Your task:
Your response should be the complete listing, returned exactly as written.
BEGIN Material provided
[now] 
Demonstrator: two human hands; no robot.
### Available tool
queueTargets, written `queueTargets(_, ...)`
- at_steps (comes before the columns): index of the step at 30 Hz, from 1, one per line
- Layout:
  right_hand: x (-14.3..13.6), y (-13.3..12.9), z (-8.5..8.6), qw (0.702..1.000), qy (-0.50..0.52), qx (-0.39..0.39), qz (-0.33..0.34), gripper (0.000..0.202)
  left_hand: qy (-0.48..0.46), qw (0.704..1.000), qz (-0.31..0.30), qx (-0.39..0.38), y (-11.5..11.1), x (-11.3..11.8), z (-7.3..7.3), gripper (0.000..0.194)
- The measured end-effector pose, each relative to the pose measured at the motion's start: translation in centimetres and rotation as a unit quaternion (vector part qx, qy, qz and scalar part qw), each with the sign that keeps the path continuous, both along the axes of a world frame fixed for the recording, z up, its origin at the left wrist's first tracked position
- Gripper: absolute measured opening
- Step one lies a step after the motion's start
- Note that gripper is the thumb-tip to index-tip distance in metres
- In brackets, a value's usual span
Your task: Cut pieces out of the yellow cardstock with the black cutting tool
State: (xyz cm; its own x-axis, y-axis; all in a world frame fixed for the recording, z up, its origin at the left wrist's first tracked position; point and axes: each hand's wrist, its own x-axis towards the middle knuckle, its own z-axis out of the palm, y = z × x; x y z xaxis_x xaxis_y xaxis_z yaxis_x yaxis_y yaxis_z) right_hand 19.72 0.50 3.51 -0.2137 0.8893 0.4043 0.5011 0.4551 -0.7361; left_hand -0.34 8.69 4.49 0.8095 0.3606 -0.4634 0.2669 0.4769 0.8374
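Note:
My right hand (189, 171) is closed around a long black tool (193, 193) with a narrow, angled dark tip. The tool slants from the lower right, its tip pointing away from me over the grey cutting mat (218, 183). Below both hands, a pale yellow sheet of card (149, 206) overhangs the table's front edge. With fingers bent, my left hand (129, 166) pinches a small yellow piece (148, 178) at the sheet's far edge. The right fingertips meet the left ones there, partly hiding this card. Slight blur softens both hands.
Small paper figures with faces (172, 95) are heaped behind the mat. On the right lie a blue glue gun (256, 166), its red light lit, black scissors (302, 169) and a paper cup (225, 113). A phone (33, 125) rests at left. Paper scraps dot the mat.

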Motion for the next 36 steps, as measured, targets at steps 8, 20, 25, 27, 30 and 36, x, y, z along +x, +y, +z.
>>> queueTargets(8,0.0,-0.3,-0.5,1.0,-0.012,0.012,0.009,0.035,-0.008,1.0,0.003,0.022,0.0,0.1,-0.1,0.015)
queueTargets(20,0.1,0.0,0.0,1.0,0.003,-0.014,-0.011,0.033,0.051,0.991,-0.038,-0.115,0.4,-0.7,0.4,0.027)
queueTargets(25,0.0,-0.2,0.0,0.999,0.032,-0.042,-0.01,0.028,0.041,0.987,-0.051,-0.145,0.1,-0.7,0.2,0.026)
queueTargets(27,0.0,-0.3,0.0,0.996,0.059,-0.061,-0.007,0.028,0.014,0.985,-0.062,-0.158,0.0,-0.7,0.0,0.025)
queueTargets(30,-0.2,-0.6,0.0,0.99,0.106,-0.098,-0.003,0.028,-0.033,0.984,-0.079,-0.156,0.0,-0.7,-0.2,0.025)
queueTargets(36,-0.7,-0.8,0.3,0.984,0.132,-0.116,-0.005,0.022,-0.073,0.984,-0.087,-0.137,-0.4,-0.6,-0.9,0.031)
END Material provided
Answer box:
[now] 
Demonstrator: two human hands; no robot.
### Available tool
queueTargets, written `queueTargets(_, ...)`
- at_steps (comes before the columns): index of the step at 30 Hz, from 1, one per line
- Layout:
  right_hand: x (-14.3..13.6), y (-13.3..12.9), z (-8.5..8.6), qw (0.702..1.000), qy (-0.50..0.52), qx (-0.39..0.39), qz (-0.33..0.34), gripper (0.000..0.202)
  left_hand: qy (-0.48..0.46), qw (0.704..1.000), qz (-0.31..0.30), qx (-0.39..0.38), y (-11.5..11.1), x (-11.3..11.8), z (-7.3..7.3), gripper (0.000..0.194)
- The measured end-effector pose, each relative to the pose measured at the motion's start: translation in centimetres and rotation as a unit quaternion (vector part qx, qy, qz and scalar part qw), each with the sign that keeps the path continuous, both along the axes of a world frame fixed for the recording, z up, its origin at the left wrist's first tracked position
- Gripper: absolute measured opening
- Step one lies a step after the motion's start
- Note that gripper is the thumb-tip to index-tip distance in metres
- In brackets, a value's usual span
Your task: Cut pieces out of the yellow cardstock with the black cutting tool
State: (xyz cm; its own x-axis, y-axis; all in a world frame fixed for the recording, z up, its origin at the left wrist's first tracked position; point and axes: each hand's wrist, its own x-axis towards the middle knuckle, its own z-axis out of the palm, y = z × x; x y z xaxis_x xaxis_y xaxis_z yaxis_x yaxis_y yaxis_z) right_hand 19.72 0.50 3.51 -0.2137 0.8893 0.4043 0.5011 0.4551 -0.7361; left_hand -0.34 8.69 4.49 0.8095 0.3606 -0.4634 0.2669 0.4769 0.8374
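Note:
My right hand (189, 171) is closed around a long black tool (193, 193) with a narrow, angled dark tip. The tool slants from the lower right, its tip pointing away from me over the grey cutting mat (218, 183). Below both hands, a pale yellow sheet of card (149, 206) overhangs the table's front edge. With fingers bent, my left hand (129, 166) pinches a small yellow piece (148, 178) at the sheet's far edge. The right fingertips meet the left ones there, partly hiding this card. Slight blur softens both hands.
Small paper figures with faces (172, 95) are heaped behind the mat. On the right lie a blue glue gun (256, 166), its red light lit, black scissors (302, 169) and a paper cup (225, 113). A phone (33, 125) rests at left. Paper scraps dot the mat.
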
Motion for the next 36 steps, as measured, targets at steps 8, 20, 25, 27, 30 and 36, x, y, z along +x, +y, +z.
>>> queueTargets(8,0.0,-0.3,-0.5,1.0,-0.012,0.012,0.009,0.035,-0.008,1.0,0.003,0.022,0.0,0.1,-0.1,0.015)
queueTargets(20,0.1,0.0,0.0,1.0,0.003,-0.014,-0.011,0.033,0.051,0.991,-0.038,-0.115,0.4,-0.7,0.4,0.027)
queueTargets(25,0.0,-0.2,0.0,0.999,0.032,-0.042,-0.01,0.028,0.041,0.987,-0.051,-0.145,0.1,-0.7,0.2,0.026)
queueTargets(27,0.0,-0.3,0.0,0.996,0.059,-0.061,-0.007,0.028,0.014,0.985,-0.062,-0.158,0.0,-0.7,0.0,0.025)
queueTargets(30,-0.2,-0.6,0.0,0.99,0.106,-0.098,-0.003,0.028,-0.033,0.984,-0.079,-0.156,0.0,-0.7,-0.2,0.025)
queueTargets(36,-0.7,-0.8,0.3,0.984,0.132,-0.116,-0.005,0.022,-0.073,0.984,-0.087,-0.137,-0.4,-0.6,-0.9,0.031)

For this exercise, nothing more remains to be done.